Julia Annie Buckingham aged 12 whilst living at Python Hill Farm
In the late 1890’s, after her widowed mothers second marriage, my maternal Great Grandmother Julia ‘Annie’ Buckingham became the step-daughter to one of Baron Saville of Rufford’s Farm Bailiffs. She lived at Python Hill Farm, Rainworth, Nottinghamshire and later at nearby Inkersall Grange Farm. One of the farm labourer’s working in the fields there just happened to be my Great Grandfather in-waiting, Joseph Hawkes. My imagination pictures the lowly labourer flirting with the bailiff’s step-daughter at a harvest festival dance or holding secret trysts behind the cow sheds. However romantically Hardyesque it might have actually been, Joseph and Julia Annie were married in 1901. It could have been so different though if Annie’s father hadn’t died in 1889. If he hadn’t then she would have remained a ropemaker’s daughter in a village 10 miles away…
Joseph Hawkes own father (also called Joseph), a native of Stow-on-the-Wold , Gloucestershire, only relocated to Nottinghamshire in 1874 upon leaving the army early following ill-health. Despite having never been there before, he chose to take the train to Nottingham directly from his demobilisation rather than return to Stow. It would appear that he did this because his Grandfather had already gone there to seek work in the Nottinghamshire coalfields – I presume that Joseph had the same idea in mind. Joseph senior married my Great Great Grandmother Charlotte Barker in Nottingham the following year, but what if his Grandfather had not made that move first?…
My paternal Great Grandparents, John Henry and Polly Williams, met after a football match in 1897. He played in the game and she served the after-match ham sandwiches. He ate rather more of them than he needed to. The result of the match was that they were married in 1902… but that after-match tea probably wasn’t compulsory and what if he was unable to play in the game for any reason on that particular day?

John Henry and Polly Williams in 1937 with a fish… but it was ham sandwiches that brought them together.

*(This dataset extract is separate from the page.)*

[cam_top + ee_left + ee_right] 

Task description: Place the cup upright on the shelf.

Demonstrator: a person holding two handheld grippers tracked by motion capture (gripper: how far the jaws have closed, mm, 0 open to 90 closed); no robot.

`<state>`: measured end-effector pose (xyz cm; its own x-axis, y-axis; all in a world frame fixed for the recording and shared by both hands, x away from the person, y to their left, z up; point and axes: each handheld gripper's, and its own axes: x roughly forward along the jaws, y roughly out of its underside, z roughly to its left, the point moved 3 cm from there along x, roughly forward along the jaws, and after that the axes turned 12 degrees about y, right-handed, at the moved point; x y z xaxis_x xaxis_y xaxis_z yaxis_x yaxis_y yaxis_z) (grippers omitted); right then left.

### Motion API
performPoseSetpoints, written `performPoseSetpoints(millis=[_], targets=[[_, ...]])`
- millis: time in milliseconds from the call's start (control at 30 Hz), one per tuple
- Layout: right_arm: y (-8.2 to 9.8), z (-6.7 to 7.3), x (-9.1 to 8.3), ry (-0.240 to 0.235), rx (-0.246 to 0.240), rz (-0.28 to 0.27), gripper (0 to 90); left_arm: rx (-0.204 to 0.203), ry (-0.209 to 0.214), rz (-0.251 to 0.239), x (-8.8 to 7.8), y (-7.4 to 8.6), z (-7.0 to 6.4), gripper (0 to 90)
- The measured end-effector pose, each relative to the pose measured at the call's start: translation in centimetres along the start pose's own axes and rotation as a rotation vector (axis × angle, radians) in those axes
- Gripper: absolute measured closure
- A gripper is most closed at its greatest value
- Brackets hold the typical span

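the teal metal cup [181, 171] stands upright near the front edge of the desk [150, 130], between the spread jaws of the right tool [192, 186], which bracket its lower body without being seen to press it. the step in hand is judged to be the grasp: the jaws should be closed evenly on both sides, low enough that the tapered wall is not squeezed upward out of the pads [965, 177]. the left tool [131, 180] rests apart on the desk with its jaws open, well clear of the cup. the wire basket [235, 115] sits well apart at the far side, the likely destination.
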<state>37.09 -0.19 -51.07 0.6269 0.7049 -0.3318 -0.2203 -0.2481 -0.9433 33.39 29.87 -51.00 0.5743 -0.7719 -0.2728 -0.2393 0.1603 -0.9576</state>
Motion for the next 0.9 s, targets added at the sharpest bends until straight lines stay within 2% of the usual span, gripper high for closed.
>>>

A search for employment, an appointment made at a hiring fair, the ripple effect of decisions made by family members, the consequences of ill-health, choices made about where we live, our sporting predilections and our food preferences. In little more than a century of time, these are just some of the influences that led to forbears of mine coming together and which, in turn, manufactured my existence. These meetings were as much down to chance – or a string of chances – as the spin of a roulette wheel or the consequences that flow from the time and day that you happen to be walking down a particular street or looking in a particular direction. It’s family history equivalent of the movie ‘Sliding Doors’. This is the essence of my fascination for genealogy and I was keen for it to be one of the backdrops to The Daylight Thief.
How lucky I am – how lucky we all are – that chance has given us a lifetime.